Every line that contains the word "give" is to be copied from the listing.

## [INFORMATION]
########################################

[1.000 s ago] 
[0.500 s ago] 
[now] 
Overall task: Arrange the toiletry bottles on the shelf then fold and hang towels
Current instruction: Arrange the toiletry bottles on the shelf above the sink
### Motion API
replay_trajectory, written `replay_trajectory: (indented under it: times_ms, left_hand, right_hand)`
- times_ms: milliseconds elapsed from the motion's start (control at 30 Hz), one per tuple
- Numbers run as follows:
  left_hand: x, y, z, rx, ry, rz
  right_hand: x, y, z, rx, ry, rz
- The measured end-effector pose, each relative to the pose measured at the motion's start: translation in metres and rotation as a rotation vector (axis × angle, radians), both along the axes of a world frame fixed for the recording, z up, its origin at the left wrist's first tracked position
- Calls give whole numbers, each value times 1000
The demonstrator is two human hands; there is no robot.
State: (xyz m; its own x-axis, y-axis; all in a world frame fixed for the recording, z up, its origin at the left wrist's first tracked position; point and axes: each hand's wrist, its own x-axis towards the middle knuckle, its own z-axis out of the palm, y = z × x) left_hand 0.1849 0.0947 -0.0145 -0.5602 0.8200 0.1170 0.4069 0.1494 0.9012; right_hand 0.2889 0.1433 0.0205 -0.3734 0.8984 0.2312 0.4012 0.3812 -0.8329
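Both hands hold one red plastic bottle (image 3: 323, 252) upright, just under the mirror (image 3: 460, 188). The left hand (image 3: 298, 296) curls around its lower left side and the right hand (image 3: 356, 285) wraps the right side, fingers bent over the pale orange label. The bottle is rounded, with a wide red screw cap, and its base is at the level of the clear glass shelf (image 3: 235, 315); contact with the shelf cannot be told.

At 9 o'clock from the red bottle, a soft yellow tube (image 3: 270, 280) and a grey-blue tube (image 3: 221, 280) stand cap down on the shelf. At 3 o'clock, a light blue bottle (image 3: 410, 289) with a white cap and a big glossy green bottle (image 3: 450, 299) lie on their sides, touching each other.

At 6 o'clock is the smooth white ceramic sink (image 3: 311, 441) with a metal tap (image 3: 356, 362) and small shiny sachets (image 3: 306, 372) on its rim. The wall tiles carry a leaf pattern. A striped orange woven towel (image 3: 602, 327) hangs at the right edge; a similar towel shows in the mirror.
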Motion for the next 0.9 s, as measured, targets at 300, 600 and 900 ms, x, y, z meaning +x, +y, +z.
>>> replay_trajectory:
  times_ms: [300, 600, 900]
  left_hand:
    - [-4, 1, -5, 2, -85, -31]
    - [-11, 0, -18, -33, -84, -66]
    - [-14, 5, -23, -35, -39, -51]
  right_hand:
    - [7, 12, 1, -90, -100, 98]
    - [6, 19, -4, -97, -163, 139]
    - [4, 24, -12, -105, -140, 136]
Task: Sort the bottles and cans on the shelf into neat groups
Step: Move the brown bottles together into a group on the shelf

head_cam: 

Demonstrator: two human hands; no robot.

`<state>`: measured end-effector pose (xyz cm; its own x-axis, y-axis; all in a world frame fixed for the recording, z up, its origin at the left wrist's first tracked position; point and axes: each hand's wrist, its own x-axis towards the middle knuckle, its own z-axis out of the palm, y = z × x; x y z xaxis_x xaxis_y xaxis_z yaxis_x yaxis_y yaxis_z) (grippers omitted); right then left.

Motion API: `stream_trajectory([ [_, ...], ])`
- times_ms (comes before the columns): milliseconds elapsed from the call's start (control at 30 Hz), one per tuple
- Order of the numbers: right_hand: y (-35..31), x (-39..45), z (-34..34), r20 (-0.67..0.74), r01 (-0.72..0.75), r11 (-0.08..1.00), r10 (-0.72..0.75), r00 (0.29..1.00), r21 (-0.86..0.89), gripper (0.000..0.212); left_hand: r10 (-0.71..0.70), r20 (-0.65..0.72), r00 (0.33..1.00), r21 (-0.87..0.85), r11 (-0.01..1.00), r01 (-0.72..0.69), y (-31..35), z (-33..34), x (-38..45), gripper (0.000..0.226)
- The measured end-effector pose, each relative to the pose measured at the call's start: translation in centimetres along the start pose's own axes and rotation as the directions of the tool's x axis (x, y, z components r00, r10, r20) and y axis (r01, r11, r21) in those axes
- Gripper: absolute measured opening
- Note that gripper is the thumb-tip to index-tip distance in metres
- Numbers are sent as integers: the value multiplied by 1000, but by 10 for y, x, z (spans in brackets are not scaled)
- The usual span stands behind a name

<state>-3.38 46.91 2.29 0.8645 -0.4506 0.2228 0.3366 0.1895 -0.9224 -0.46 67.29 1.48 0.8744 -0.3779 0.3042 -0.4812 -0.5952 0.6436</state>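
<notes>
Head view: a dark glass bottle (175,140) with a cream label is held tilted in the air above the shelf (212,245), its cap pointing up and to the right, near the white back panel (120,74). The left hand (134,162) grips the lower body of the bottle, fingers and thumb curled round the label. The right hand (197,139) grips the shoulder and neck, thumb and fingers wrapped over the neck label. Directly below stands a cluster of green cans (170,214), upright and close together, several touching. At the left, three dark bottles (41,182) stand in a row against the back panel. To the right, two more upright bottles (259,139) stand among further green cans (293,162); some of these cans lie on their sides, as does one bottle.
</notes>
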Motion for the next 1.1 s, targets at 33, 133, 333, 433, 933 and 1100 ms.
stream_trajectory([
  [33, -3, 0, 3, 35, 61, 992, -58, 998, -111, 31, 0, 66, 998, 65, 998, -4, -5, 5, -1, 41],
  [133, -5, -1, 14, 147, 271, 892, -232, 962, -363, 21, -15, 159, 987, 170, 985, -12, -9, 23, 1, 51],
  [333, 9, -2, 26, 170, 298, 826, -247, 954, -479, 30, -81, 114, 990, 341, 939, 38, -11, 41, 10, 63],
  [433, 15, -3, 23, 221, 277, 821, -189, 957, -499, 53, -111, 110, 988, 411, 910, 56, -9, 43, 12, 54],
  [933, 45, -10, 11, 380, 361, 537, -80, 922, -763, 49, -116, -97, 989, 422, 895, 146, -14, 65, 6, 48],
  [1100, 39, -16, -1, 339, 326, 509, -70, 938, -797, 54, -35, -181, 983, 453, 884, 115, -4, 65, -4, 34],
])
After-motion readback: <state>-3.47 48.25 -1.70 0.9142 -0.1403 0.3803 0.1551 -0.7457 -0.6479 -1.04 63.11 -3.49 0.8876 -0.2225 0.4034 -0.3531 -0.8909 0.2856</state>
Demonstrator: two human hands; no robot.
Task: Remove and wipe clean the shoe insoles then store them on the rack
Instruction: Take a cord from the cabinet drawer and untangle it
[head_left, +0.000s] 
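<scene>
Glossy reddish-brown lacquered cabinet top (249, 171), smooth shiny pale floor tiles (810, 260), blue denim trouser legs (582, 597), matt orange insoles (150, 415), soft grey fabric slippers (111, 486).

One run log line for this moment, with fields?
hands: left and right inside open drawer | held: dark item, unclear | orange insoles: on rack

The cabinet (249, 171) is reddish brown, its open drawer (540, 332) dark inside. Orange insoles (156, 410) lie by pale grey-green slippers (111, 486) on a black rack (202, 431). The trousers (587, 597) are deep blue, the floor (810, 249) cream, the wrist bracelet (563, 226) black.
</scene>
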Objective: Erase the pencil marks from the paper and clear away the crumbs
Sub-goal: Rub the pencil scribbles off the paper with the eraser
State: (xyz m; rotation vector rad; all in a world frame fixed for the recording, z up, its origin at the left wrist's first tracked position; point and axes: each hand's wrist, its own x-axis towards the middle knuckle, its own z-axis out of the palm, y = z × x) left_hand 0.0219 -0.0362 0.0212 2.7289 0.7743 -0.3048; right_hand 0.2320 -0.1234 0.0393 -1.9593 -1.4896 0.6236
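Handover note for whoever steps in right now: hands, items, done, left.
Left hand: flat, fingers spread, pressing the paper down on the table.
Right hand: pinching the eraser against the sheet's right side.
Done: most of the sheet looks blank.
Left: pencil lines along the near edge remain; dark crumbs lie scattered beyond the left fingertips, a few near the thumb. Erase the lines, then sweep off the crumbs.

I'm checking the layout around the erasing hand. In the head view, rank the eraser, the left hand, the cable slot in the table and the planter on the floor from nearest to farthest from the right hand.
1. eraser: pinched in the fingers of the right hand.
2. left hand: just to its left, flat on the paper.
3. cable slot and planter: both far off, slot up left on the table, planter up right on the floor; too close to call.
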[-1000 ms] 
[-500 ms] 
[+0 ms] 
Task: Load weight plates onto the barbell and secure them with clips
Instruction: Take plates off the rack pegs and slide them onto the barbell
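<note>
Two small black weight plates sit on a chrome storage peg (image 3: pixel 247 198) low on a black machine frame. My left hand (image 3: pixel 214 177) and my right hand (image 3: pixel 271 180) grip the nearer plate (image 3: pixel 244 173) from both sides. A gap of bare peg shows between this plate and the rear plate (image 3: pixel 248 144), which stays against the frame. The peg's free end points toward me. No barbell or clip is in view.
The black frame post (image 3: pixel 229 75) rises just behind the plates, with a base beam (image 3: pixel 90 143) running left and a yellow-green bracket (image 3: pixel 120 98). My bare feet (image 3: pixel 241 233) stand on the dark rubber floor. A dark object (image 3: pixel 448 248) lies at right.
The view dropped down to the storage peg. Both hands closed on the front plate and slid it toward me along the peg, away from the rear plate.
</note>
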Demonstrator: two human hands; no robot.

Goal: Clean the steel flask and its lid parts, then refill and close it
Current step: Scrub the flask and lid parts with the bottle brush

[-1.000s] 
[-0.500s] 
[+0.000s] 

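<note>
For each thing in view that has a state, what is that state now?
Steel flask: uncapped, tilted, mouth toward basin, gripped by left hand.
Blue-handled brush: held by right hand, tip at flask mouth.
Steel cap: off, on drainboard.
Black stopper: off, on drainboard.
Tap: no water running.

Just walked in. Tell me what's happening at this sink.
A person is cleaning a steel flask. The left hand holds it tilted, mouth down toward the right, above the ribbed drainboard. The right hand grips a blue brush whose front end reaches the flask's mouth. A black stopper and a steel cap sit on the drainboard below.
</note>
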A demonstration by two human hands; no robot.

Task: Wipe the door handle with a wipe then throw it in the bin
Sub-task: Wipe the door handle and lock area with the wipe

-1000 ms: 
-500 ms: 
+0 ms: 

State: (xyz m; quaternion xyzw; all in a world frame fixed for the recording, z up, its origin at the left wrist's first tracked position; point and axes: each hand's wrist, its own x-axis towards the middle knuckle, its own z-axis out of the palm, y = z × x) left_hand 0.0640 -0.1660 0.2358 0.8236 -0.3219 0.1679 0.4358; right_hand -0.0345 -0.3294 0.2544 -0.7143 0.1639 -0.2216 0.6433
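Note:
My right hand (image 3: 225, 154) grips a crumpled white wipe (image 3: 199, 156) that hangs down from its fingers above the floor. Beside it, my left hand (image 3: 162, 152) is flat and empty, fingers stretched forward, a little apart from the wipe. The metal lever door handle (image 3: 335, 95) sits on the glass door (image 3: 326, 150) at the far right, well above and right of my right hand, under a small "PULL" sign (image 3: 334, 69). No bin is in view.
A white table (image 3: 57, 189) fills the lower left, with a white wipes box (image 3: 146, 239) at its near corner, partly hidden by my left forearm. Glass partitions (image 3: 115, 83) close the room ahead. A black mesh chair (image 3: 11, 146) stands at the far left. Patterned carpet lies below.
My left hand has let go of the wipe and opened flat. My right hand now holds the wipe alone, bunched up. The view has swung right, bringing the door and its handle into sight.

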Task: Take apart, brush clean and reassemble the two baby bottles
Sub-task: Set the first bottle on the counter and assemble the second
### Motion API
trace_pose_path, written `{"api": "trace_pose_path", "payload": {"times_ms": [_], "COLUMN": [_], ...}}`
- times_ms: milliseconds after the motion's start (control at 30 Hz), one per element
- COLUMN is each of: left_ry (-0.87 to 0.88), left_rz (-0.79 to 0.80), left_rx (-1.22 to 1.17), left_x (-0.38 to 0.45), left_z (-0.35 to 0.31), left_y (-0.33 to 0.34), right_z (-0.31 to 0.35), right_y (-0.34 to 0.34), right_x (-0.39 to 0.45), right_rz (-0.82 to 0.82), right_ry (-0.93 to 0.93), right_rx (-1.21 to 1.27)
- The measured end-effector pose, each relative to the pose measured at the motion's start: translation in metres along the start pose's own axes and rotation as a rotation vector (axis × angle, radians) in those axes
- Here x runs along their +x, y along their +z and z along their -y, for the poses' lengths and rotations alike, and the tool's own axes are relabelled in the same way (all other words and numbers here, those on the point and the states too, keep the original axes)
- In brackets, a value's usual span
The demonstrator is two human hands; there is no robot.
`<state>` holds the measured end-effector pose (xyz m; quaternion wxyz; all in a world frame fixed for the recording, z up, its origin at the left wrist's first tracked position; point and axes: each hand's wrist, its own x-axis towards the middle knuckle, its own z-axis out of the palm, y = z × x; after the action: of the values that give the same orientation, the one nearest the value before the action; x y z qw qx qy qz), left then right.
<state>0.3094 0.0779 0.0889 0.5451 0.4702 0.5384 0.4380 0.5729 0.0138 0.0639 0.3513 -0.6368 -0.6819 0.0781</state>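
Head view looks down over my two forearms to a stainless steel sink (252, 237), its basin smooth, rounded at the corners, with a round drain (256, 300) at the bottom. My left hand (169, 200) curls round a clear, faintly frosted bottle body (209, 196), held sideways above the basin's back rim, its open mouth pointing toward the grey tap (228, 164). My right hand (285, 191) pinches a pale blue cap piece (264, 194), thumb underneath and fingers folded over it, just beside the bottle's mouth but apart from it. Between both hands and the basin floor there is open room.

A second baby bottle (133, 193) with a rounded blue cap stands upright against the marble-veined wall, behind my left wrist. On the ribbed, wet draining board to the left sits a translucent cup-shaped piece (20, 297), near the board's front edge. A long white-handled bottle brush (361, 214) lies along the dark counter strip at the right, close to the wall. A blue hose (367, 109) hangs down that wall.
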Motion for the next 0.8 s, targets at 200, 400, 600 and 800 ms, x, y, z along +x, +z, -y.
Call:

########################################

## [EXERCISE RESULT]
- Calls give whole numbers, each value times 1000
`<state>` holds the measured end-effector pose (xyz m; quaternion wxyz; all in a world frame fixed for the recording, z up, its origin at the left wrist's first tracked position; point and axes: each hand's wrist, its own x-axis towards the middle knuckle, its own z-axis out of the palm, y = z × x; after the action: of the values that give the same orientation, the one nearest the value before the action; x y z qw qx qy qz), left then right.

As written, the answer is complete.